Exercise details –
When you copy the material below, keep every line exact and leave each picture out.

*** Opening Data section ***

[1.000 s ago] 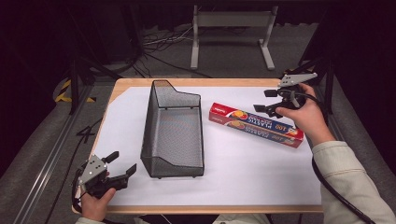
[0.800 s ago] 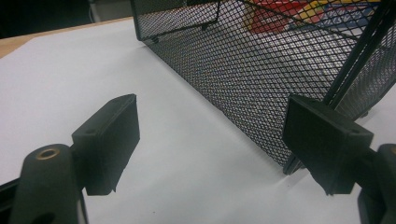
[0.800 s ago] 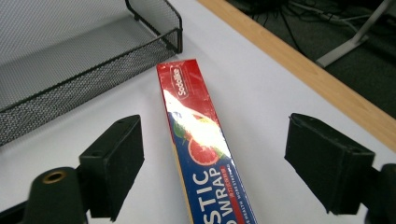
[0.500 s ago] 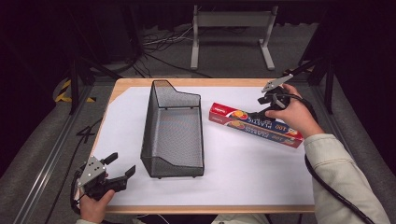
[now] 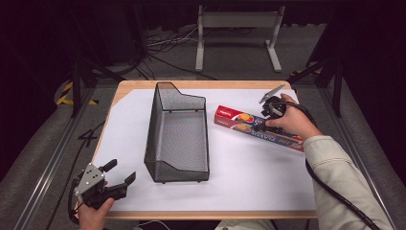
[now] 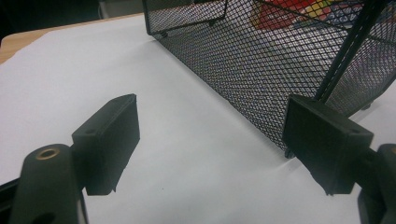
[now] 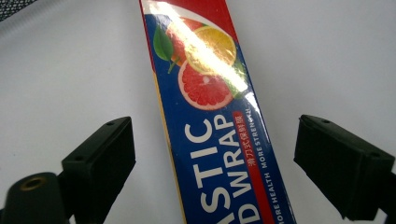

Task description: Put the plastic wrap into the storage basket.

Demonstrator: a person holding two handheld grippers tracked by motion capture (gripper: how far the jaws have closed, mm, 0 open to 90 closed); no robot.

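right tongs (image 7: 212, 154) over the plastic wrap box (image 5: 249, 125), jaws have just been opening, now spread wide astride it, pads clear of it. box lies flat on the white worktop (image 5: 249, 182), right of the mesh basket (image 5: 178, 139). left tongs (image 6: 210, 140) released, nothing between, near the basket's front corner.

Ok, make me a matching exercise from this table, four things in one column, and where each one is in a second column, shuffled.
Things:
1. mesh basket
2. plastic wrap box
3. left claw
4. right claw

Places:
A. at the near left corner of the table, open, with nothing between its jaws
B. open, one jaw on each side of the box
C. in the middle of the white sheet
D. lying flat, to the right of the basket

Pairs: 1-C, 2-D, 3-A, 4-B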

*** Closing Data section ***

Completed task –
[1.000 s ago] 
[0.800 s ago] 
[0.800 s ago] 
[0.500 s ago] 
[now] 
[now] 
[now] 

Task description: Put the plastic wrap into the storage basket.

Demonstrator: a person holding two handheld grippers tracked by motion capture (gripper: how far the jaws have closed, mm, 0 open to 90 closed); no robot.

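right tongs (image 7: 212, 154) over the plastic wrap box (image 5: 249, 125), jaws have just been opening, now spread wide astride it, pads clear of it. box lies flat on the white worktop (image 5: 249, 182), right of the mesh basket (image 5: 178, 139). left tongs (image 6: 210, 140) released, nothing between, near the basket's front corner.

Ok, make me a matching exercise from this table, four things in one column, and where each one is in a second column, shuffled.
Things:
1. mesh basket
2. plastic wrap box
3. left claw
4. right claw

Places:
A. at the near left corner of the table, open, with nothing between its jaws
B. open, one jaw on each side of the box
C. in the middle of the white sheet
D. lying flat, to the right of the basket

Pairs: 1-C, 2-D, 3-A, 4-B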

The exercise requires nothing further.